__Work instruction__:
In how many lines of the records does the string "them" appear? State only the number.

__Task input__:
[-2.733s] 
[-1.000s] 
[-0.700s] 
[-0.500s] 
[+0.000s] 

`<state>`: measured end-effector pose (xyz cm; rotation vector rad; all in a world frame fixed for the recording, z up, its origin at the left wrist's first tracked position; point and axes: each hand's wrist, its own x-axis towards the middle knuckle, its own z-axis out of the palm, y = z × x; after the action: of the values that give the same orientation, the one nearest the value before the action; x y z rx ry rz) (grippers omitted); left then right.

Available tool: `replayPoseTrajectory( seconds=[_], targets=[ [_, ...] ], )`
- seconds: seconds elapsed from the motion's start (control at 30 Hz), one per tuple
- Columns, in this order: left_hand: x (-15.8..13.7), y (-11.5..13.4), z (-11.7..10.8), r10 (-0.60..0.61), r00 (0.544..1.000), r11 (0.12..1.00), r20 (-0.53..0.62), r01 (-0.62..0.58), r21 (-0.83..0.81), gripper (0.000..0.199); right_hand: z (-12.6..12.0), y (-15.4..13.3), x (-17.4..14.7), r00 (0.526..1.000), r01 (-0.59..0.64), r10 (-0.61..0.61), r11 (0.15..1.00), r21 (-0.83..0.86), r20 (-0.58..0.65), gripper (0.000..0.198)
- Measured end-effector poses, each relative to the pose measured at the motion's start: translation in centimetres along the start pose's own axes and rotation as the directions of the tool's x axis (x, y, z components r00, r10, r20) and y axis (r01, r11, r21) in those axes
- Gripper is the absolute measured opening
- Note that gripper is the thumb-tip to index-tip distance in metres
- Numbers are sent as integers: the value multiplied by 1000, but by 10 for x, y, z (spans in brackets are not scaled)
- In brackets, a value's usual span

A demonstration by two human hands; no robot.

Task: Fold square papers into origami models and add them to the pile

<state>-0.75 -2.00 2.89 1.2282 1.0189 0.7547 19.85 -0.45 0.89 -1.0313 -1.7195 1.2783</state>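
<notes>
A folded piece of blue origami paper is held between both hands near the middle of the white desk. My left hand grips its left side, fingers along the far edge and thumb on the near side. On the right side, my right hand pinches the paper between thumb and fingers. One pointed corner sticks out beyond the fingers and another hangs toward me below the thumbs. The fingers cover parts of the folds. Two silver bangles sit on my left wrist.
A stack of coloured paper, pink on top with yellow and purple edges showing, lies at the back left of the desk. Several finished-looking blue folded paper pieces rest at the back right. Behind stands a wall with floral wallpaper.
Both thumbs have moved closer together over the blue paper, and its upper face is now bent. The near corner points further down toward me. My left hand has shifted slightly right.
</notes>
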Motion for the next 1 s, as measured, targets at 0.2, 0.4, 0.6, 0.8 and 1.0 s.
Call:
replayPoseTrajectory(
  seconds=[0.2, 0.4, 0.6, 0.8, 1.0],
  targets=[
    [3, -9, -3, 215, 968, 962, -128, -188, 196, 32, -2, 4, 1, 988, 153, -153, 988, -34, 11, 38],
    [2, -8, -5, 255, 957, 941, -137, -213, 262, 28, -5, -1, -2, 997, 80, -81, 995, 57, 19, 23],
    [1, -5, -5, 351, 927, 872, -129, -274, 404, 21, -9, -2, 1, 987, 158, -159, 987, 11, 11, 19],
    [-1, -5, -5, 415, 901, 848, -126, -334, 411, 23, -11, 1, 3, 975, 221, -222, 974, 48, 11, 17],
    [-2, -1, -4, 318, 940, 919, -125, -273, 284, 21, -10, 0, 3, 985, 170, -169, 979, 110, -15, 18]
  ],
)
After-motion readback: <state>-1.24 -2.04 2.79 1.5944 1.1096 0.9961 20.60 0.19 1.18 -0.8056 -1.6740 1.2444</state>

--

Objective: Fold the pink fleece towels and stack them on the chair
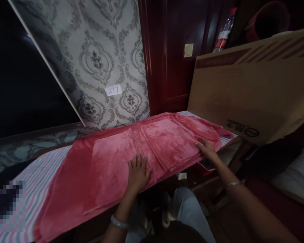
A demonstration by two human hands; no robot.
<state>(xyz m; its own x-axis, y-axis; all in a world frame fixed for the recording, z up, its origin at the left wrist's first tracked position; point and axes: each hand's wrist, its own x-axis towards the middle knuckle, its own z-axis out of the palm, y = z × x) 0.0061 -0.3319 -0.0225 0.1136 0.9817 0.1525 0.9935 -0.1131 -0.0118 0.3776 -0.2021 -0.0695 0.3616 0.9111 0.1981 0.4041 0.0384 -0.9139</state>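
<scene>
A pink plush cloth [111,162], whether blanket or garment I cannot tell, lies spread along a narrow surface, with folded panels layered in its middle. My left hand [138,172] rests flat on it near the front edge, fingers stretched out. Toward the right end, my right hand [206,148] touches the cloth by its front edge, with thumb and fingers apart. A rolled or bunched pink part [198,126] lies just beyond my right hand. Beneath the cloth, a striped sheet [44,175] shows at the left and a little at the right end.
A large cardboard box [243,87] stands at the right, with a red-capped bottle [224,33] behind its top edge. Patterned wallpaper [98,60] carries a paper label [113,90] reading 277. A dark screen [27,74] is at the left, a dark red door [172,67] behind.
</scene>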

__Task output__:
2